## Task instructions
Each line of the listing below that includes "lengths" must be copied.

--------

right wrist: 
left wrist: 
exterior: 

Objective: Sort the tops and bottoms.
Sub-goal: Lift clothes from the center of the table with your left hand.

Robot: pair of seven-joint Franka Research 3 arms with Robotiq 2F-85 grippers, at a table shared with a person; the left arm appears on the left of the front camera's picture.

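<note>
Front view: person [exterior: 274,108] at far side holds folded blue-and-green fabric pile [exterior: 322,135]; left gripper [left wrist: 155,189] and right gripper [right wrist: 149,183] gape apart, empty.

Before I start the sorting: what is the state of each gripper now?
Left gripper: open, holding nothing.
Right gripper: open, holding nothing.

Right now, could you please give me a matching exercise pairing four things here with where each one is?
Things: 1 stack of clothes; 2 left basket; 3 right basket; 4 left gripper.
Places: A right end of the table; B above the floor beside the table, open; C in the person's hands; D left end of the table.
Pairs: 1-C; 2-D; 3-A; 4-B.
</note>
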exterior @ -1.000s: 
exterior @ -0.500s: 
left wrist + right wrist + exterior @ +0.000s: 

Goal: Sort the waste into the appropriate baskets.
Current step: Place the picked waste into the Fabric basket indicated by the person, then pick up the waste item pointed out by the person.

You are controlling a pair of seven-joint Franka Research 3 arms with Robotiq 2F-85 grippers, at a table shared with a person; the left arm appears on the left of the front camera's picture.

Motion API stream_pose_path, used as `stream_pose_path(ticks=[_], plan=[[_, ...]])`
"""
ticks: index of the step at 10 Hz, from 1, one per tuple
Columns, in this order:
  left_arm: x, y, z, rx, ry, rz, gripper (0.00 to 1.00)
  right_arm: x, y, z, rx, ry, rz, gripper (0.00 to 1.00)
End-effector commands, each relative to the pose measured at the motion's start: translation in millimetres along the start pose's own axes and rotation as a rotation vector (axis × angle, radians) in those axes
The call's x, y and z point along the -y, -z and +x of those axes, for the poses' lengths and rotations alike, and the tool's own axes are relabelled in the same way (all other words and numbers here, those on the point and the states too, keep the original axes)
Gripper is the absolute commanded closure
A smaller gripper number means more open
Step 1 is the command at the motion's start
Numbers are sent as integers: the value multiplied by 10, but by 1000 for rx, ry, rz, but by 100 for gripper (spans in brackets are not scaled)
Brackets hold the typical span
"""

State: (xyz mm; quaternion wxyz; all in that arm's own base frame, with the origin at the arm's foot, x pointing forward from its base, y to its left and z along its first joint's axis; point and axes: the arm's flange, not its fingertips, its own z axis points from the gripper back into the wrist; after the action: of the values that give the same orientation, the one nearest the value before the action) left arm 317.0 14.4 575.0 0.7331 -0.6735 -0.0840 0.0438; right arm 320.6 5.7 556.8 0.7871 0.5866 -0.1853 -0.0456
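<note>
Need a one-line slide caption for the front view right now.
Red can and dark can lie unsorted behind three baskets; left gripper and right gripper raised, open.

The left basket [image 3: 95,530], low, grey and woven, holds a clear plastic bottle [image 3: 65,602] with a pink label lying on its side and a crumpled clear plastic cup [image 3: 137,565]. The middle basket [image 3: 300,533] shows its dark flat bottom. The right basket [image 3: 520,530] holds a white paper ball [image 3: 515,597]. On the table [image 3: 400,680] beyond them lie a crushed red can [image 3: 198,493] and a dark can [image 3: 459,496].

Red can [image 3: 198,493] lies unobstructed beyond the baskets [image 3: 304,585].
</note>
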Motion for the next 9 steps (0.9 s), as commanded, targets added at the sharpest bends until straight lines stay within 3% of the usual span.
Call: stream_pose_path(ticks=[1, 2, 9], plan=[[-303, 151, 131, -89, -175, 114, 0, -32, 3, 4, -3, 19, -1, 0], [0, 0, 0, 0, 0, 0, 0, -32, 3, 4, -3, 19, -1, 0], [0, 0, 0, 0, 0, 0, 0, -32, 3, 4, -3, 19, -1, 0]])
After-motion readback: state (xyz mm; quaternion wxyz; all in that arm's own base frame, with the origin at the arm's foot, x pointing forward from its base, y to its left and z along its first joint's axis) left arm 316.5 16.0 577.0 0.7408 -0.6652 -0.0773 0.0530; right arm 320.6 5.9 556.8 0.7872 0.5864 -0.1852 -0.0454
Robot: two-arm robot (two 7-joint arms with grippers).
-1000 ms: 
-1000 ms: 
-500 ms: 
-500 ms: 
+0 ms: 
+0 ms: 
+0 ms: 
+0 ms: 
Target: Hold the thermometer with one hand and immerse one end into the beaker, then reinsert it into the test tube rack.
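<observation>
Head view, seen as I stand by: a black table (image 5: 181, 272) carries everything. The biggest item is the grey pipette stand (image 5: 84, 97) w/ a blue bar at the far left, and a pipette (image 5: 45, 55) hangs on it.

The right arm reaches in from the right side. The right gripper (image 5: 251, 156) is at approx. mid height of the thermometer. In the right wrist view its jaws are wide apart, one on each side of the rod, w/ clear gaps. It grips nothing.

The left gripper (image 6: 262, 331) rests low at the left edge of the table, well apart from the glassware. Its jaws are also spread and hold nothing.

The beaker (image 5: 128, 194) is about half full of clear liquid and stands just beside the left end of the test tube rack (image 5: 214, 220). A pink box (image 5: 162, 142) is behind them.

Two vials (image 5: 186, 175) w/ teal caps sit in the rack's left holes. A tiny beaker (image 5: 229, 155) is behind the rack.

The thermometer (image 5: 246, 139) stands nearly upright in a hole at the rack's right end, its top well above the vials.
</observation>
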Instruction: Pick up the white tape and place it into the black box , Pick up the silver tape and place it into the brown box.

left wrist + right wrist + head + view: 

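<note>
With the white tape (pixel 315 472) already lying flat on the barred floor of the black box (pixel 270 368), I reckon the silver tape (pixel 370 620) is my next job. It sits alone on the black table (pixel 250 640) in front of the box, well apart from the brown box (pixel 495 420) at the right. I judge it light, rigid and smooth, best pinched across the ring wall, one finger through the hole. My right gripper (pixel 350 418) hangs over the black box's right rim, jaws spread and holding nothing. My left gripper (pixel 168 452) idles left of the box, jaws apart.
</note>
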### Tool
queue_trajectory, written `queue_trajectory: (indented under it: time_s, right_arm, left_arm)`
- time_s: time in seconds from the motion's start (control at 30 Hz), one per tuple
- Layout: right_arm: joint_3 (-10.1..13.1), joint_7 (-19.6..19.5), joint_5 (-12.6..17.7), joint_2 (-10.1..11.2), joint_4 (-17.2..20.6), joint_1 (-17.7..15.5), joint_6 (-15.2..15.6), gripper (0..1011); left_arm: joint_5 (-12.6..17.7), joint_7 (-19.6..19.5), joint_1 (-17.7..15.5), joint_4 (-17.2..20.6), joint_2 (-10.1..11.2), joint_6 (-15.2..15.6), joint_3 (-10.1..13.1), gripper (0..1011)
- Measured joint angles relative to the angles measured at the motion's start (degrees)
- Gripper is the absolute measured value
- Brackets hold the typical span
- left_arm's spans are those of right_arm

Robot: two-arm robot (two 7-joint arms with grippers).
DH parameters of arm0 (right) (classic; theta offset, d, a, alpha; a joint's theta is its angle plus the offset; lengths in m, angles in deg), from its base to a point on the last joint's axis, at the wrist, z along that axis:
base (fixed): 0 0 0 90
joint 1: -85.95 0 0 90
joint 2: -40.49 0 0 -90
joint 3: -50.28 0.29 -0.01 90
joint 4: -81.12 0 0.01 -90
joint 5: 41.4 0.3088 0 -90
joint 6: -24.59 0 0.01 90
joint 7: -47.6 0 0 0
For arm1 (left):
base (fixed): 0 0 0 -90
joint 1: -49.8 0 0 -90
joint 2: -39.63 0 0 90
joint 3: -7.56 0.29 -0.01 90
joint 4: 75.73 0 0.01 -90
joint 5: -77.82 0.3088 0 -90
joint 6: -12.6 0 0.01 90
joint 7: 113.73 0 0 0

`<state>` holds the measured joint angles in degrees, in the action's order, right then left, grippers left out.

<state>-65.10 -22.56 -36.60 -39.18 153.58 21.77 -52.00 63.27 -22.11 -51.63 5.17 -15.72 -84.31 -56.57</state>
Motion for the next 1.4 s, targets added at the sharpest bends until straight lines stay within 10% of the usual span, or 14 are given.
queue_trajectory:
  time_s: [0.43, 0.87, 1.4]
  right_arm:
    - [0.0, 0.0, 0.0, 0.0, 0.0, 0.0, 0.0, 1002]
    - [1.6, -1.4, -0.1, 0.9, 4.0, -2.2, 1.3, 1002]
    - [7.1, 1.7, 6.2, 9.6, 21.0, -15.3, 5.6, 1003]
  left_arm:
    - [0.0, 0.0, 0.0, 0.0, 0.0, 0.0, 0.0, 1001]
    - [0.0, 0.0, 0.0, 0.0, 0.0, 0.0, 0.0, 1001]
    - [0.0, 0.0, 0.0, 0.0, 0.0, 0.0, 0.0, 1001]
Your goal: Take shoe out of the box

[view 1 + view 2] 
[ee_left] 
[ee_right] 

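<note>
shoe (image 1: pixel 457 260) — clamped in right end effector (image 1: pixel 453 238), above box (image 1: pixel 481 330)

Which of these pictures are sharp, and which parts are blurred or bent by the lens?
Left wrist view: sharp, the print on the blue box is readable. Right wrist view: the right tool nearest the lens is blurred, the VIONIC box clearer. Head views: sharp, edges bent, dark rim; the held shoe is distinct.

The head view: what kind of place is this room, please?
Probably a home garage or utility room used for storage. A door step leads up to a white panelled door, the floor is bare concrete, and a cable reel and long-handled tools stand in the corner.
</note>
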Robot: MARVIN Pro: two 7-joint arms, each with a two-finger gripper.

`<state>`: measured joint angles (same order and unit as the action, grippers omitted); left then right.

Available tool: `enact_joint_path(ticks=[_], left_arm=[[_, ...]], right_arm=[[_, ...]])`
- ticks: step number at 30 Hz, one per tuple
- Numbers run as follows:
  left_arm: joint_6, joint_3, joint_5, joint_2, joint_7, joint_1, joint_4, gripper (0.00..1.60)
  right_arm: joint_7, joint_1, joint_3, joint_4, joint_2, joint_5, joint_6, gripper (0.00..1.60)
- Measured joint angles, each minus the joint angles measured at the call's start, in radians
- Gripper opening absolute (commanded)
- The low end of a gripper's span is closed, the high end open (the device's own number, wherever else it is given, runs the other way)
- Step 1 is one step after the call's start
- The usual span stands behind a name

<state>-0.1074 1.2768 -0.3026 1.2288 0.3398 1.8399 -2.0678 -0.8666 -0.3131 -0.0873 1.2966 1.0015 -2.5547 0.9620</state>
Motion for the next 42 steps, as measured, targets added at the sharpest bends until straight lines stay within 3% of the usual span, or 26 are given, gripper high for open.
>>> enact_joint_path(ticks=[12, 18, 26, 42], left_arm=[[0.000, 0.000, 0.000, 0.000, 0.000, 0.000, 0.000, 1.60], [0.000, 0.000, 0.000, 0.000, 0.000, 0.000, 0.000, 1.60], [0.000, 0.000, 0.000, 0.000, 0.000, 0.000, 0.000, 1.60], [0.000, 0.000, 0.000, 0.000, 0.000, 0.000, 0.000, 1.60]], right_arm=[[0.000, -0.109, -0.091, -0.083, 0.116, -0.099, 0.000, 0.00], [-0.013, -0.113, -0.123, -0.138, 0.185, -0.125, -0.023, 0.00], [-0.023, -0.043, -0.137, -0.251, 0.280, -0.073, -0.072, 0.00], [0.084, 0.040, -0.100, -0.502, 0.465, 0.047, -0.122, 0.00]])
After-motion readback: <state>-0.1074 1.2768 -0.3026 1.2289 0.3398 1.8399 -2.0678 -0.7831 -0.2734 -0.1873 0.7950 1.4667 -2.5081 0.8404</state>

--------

## Written solution
The call's x, y and z point along the -y, -z and +x of those axes, for the poses' lengths and rotations alike, and the tool's own axes are relabelled in the same way (all other words and numbers here, those on the point and the states too, keep the original axes)
DH parameters of arm0 (right) (classic; theta offset, d, a, alpha; a joint's theta is its angle plus the offset; lengths in m, angles in deg), from its base to a point on the last joint's axis, at the wrist, z along that axis:

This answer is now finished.